Il 1° luglio la città di Ivrea è stata riconosciuta patrimonio dell’umanità da parte dell’Unesco, l’organismo delle Nazioni unite che si occupa della tutela dell’istruzione, della scienza e della cultura. L’iscrizione della città piemontese nella lunga lista di siti e beni italiani tutelati dall’organizzazione sovranazionale (è il 54esimo, il che conferma che siamo il Paese con più tutele al mondo) si deve alla sua particolarità urbanistica, storica e culturale all’interno del panorama italiano.
Quando si nomina Ivrea, non può che venire in mente il nome di Adriano Olivetti, che con la sua idea di imprenditorialità ha costituito un laboratorio interessante e di successo fino alla sua morte, avvenuta prematuramente nel 1960. Nei quasi trent’anni in cui ha gestito l’azienda di famiglia, fondata dal padre Camillo, egli ne ha caratterizzato il sistema di produzione sviluppando una propria idea comunitaria della fabbrica. Un approccio che è stato poi definito “capitalismo dolce”, e che vedeva la fabbrica come fulcro delle relazioni sociali della città, oltre che della produzione.
Come si legge sul sito della Commissione italiana dell’Unesco, «Ivrea è stata accolta nella lista del Patrimonio anche e soprattutto perché espressione di una particolare visione, quella di Adriano Olivetti e del Movimento Comunità, che ha mirato ad un connubio tra produzione industriale, dimensione umana e sociale, architettura, design e innovazione. Non a caso tra i criteri in base ai quali Ivrea è stata accolta nel Patrimonio Mondiale c’è proprio quello che fa riferimento all’“essere direttamente o materialmente associati con avvenimenti o tradizioni viventi, idee o credenze, opere artistiche o letterarie dotate di un significato universale eccezionale”». Nei siti di produzione della Olivetti sono passate figure che normalmente non assoceremmo al mondo dell’industria, come gli scrittori Franco Fortini e Paolo Volponi. E, a differenza di altre aziende concorrenti, a sorvegliare il lavoro degli operai non erano ex impiegati nelle forze dell’ordine, ma psicologi e sociologi.
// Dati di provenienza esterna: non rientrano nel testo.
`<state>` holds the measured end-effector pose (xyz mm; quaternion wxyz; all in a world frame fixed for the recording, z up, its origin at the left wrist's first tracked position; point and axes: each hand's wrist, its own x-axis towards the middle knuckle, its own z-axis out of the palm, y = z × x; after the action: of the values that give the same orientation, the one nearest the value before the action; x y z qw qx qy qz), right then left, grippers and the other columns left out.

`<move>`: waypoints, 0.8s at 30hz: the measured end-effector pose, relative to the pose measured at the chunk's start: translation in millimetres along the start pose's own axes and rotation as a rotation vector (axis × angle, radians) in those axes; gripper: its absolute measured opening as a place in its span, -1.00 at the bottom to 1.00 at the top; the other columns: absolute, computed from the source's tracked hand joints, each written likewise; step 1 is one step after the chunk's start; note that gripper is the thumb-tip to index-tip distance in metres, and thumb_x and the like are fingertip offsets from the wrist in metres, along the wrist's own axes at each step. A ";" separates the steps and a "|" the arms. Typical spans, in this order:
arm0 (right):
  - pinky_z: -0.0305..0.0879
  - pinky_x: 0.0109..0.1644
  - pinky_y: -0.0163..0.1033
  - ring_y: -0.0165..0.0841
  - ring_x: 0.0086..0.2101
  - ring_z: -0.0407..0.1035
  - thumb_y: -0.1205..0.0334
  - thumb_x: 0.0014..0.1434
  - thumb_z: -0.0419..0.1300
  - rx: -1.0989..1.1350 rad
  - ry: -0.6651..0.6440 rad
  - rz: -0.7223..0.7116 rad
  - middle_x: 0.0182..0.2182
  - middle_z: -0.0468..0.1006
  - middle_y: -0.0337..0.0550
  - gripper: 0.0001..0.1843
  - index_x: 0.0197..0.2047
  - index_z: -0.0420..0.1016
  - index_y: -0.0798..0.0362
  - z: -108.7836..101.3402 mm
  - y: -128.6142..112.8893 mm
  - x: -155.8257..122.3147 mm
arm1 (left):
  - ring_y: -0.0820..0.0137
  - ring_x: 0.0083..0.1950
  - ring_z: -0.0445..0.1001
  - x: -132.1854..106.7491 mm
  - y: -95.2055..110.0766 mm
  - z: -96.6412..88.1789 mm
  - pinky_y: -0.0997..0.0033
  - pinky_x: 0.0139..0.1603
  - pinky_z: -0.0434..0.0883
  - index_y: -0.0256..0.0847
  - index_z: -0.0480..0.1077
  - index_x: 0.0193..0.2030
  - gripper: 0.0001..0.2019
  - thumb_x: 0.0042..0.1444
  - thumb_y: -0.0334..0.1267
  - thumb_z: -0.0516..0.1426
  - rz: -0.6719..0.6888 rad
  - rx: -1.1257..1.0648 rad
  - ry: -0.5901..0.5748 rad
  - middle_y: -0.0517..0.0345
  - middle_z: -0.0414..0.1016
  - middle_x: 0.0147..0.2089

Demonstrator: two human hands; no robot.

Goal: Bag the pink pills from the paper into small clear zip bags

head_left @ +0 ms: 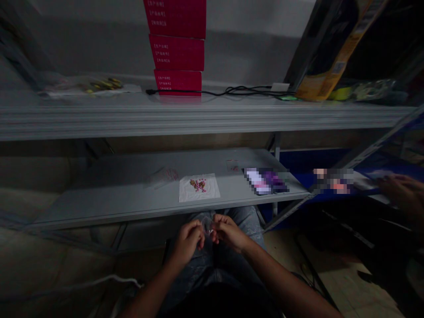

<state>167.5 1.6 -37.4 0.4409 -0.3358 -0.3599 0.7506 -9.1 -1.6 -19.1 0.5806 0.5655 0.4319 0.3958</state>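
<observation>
My left hand and my right hand meet just below the front edge of the lower grey shelf, above my lap. Both pinch a small clear plastic bag between their fingertips. On the shelf right above them lies a white sheet carrying a little pile of pink and dark small pieces. Left of the sheet rest more clear small bags.
An upper shelf holds three stacked red boxes, a black cable, a yellow-black carton and bagged items. Blurred objects sit at the lower shelf's right end. Another person's hand reaches in at far right.
</observation>
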 end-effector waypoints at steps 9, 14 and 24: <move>0.19 -0.55 -0.42 -0.50 -0.63 0.28 0.19 0.03 0.25 -0.149 -0.063 0.036 -0.60 0.46 -0.29 -0.85 -0.46 0.40 0.08 -1.4 -17.6 -4.0 | 0.07 0.36 0.29 3.0 6.2 -13.1 -0.06 0.36 0.22 -0.02 0.18 0.39 -0.24 0.04 -0.23 0.32 0.329 0.424 -0.122 -0.09 0.30 0.38; 0.11 -0.57 -0.44 -0.50 -0.64 0.28 0.24 0.03 0.20 -0.190 -0.045 0.034 -0.63 0.46 -0.29 -0.89 -0.46 0.38 0.08 -2.9 -20.7 -5.6 | 0.11 0.27 0.39 7.2 1.0 -12.9 -0.03 0.32 0.28 -0.02 0.32 0.30 -0.36 0.06 -0.27 0.30 0.270 0.379 -0.118 -0.05 0.41 0.27; 0.15 -0.56 -0.40 -0.49 -0.65 0.22 -0.02 0.25 0.24 -0.336 -0.021 -0.173 -0.57 0.43 -0.37 -0.71 -0.15 0.35 0.01 1.7 -30.9 -11.8 | 0.22 -0.09 0.55 12.1 -1.8 -12.0 0.35 -0.26 0.50 -0.18 0.45 0.08 -0.60 0.17 -0.05 0.24 0.061 0.041 -0.064 -0.05 0.55 0.01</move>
<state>183.6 1.3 -8.5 0.4378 -0.3645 -0.5124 0.6426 -16.7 13.6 -21.4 0.5700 0.6028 0.4035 0.3859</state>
I principi che sottostanno al lavoro di Olivetti – come sottolineato da Beniamino De’ Liguori, segretario generale della Fondazione Adriano Olivetti, durante la puntata di ieri di Tutta la città ne parla, Radio3 – hanno a che fare con la ricerca di una nuova centralità della persona all’interno del processo produttivo, e della preservazione della sua identità, nonostante la rigida organizzazione del lavoro imposta dalla rivoluzione industriale. È un premio che ha il sapore della nostalgia, visto che il modello di Adriano Olivetti non ha conosciuto tentativi di replica dopo la sua morte. La sua gestione prevedeva una costante ricerca della bellezza in tutto il processo produttivo, dal design alla grafica all’architettura della fabbrica. Egli si preoccupava degli interessi culturali dei dipendenti, e offriva un sistema di servizi alla persona molto avanzato, non solo dedicato ai dipendenti ma a tutta la comunità circostante. Un sistema tecnicamente progredito, ma non per questo umanamente impoverito.
Nostalgia, si diceva, perché non sembra che il suo esempio abbia fatto germogliare in altri imprenditori l’idea che si potesse prendere spunto da Olivetti per replicare l’esperienza o per introdurre innovazioni che andassero nella stessa direzione. Il mercato attorno alla Olivetti ha cercato piuttosto di schiacciare economicamente la “scomoda” multinazionale italiana, che nel corso dei decenni successivi ha dovuto cambiare natura per poter sopravvivere. Secondo molti, tra cui lo scrittore di Ivrea Marco Biàz, intervistato nella stessa trasmissione, quello di Adriano Olivetti non è un modello replicabile. Il mondo è andato in una direzione troppo lontana rispetto alla visione dell’imprenditore piemontese. Certo, verrebbe da dire che nemmeno a quei tempi il terreno sembrava ideale per avviare un’esperienza così particolare.
Eppure, per quasi un trentennio, la sua gestione portò l’azienda a diventare leader nel mondo nella produzione di calcolatori di vario tipo. Oggi l’idea di bellezza nella produzione industriale è tutta concentrata sul design del prodotto. Poco importa che questo sia assemblato in anonimi capannoni ai margini del pianeta, sfruttando il lavoro di persone che non potranno mai permettersi di comprarlo. Ma è proprio quando tutti vedono le cose in maniera uniforme che nasce il bisogno di qualcuno che sappia gettare lo sguardo più avanti, e dare vita a un nuovo punto di vista.